Interview with Kyle Simpson, author of You Don’t Know JS book series - fagnerbrack
https://medium.com/@amsterdamjs/kyle-simpson-ive-forgotten-more-javascript-than-most-people-ever-learn-3bddc6c13e93
======
andrewvc
_For example, completely contrary to most common belief, the == operator is
actually more powerful and more useful in our programs than ===, and in fact,
usage of == should be preferred and === should only be a last option. But to
understand why I make that claim, you have to actually learn types, and the
way they’re converted: coercion. I really wish developers wouldn’t just keep
parroting back “JS types are evil” like they’ve heard for years. They’re
great..._

This line of poor reasoning is responsible for so much lost productivity and
buggy code. Even in the best case where a team is comprised of people who
understand these intricacies well it still forces people to spend more time
thinking about simple equality checks than necessary. The greater verbosity of
=== and type conversion is less mental effort.

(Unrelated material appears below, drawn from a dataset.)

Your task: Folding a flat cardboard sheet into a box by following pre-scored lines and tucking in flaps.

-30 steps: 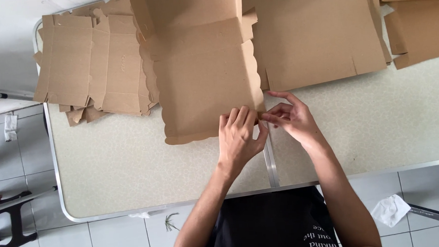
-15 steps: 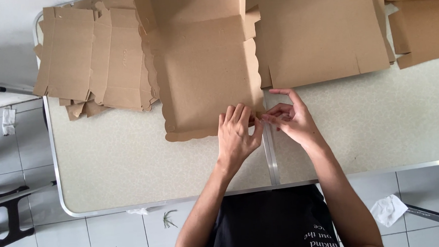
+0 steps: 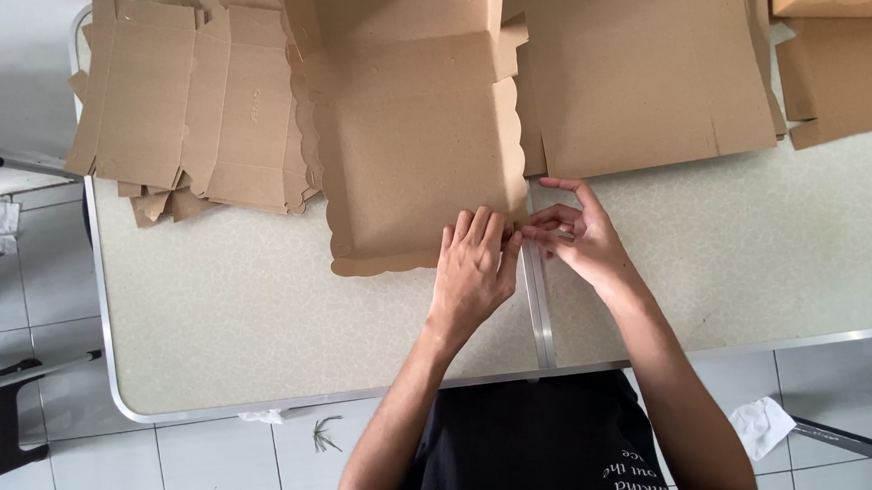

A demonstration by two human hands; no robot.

In the real world very few people understand == and there's a good chance that
even if you do whoever maintains the program you wrote won't. It's just not
worth it.

This is very similar to the argument that you should use the minimum number of
semicolons necessary in JS. You just need to memorize the exact syntax. It's
an aesthetic argument only. It does nothing for the metrics that matter, like
defect rate, maintainability, comprehension, etc.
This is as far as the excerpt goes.